- Task objective
Restate each of the lines below word for word and drop every picture.
_ _ _ _ _
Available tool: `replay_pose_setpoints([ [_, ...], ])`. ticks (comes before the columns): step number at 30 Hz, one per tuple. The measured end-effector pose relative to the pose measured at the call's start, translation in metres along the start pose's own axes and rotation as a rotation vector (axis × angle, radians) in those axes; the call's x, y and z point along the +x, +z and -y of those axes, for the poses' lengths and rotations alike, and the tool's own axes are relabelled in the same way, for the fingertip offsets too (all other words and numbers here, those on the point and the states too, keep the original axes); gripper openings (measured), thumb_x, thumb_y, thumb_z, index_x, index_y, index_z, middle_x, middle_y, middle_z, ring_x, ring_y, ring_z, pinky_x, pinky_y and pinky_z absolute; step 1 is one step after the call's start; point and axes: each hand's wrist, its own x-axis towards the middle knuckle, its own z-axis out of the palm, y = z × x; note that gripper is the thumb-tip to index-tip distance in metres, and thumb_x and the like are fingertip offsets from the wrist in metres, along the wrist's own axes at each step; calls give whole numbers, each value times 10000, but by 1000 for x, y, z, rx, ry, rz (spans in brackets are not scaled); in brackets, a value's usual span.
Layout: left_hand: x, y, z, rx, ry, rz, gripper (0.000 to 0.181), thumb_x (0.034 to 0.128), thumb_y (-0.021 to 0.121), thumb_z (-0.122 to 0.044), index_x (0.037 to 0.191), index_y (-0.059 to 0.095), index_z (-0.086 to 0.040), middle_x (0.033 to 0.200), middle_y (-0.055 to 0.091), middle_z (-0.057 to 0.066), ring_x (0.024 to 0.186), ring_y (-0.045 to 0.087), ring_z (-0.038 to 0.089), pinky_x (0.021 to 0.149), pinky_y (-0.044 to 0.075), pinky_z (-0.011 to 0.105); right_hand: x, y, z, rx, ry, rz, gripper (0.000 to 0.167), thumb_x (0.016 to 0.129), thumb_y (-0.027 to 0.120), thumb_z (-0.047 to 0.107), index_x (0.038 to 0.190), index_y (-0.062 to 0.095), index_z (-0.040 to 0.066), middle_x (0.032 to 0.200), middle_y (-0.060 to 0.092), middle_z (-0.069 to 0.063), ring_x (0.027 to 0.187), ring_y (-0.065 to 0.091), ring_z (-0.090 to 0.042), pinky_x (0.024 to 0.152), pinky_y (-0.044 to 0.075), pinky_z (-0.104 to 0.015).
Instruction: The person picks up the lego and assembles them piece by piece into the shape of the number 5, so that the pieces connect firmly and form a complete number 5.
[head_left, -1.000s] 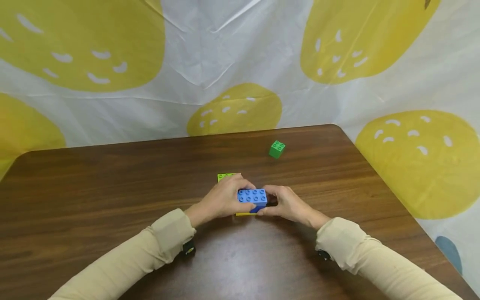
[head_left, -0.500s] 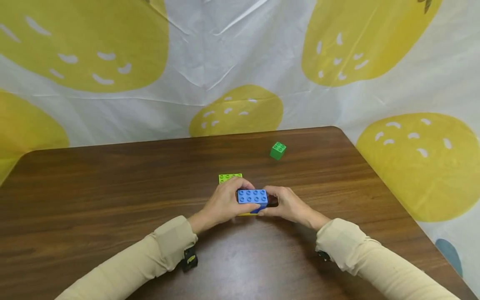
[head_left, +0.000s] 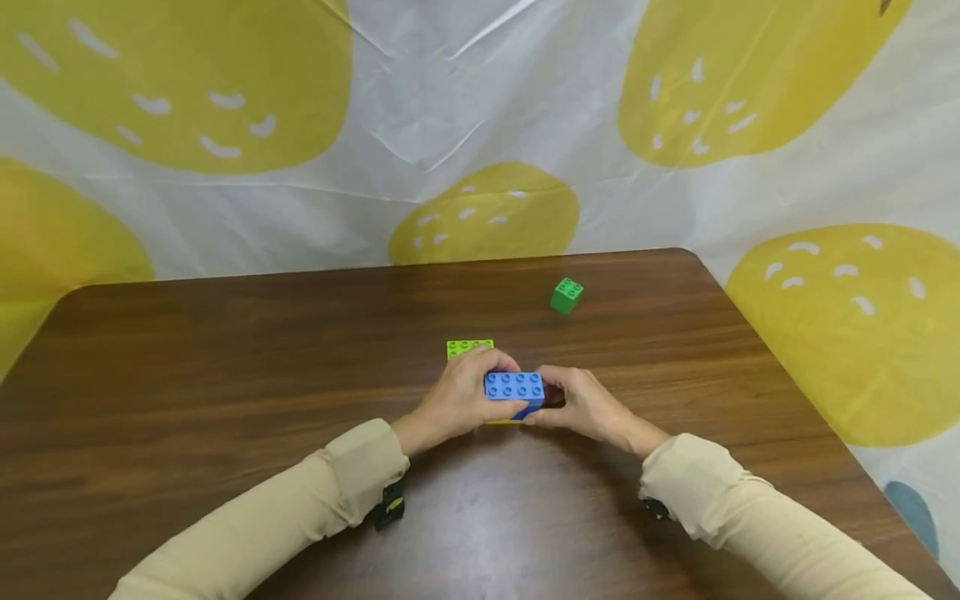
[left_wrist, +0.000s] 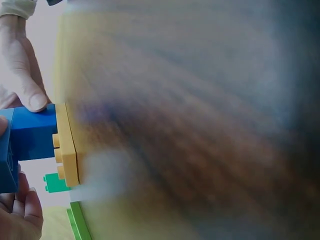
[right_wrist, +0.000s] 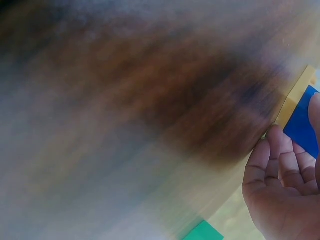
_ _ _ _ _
- Response to the exercise
Available tool: `replay_pose_setpoints([ [_, ...], ])`. ticks (comes before the columns): step number at 30 Hz, one per tuple. The measured end-effector pose relative to the pose measured at the call's start, translation in metres along the start pose's own axes and rotation as a rotation vector (axis × angle, radians) in those axes; the call's x, y and z point along the +x, +z and -y of those axes, for the poses' lengths and rotations alike, and the tool's own axes are relabelled in the same way, for the fingertip offsets too (all other words and numbers here, those on the point and the states too, keep the original axes); gripper openings (measured), thumb_x, thumb_y, thumb_z, index_x, index_y, index_z, middle_x, middle_y, middle_z, ring_x, ring_y, ring_z, pinky_x, pinky_y and pinky_z absolute; step 1 is one step after the call's start; point and axes: each hand's wrist, its own x-axis towards the middle knuckle, its own z-axis out of the palm, y = z × x; note that gripper is the thumb-tip to index-tip distance in metres, and thumb_x and the like are fingertip offsets from the wrist in metres, along the wrist's own axes at each step; calls give whole numbers, each value times 10000, but by 1000 for x, y, z, rx, ry, rz (spans in brackets are not scaled); in brackets, a value's usual span.
Layout: left_hand: x, y, z, rx, ry, rz, gripper (0.000 to 0.181), thumb_x (0.034 to 0.128), thumb_y (-0.021 to 0.121), thumb_z (-0.122 to 0.044), index_x (0.037 to 0.191), index_y (-0.059 to 0.095), index_z (-0.086 to 0.040), middle_x (0.033 to 0.200), middle_y (-0.055 to 0.091), middle_z (-0.057 to 0.066), ring_x (0.024 to 0.186), ring_y (-0.045 to 0.087), ring_z (-0.038 to 0.089), pinky_x (0.021 to 0.149), pinky_y (-0.044 to 0.075), pinky_z (-0.011 to 0.105); right_hand: x, y, z, rx, ry, rz, gripper (0.000 to 0.167), thumb_x (0.016 to 0.129), thumb_y (-0.027 to 0.120), thumb_z (-0.047 to 0.107), index_x (0.038 to 0.190), index_y (-0.062 to 0.095), index_z (-0.040 to 0.066), middle_x (0.032 to 0.200), middle_y (-0.060 to 0.092), middle_z (-0.069 to 0.063), ring_x (0.027 to 0.187), ring_y (-0.065 to 0.091), ring_z (-0.090 to 0.042), pinky_x (0.024 to 0.152), pinky_y (-0.044 to 0.075), pinky_z (-0.104 to 0.015).
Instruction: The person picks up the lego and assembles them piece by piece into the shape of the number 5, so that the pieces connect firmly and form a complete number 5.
[head_left, -1.000s] 
[head_left, -0.500s] 
[head_left, +0.000s] 
[left_wrist, +0.000s] 
[right_wrist, +0.000s] 

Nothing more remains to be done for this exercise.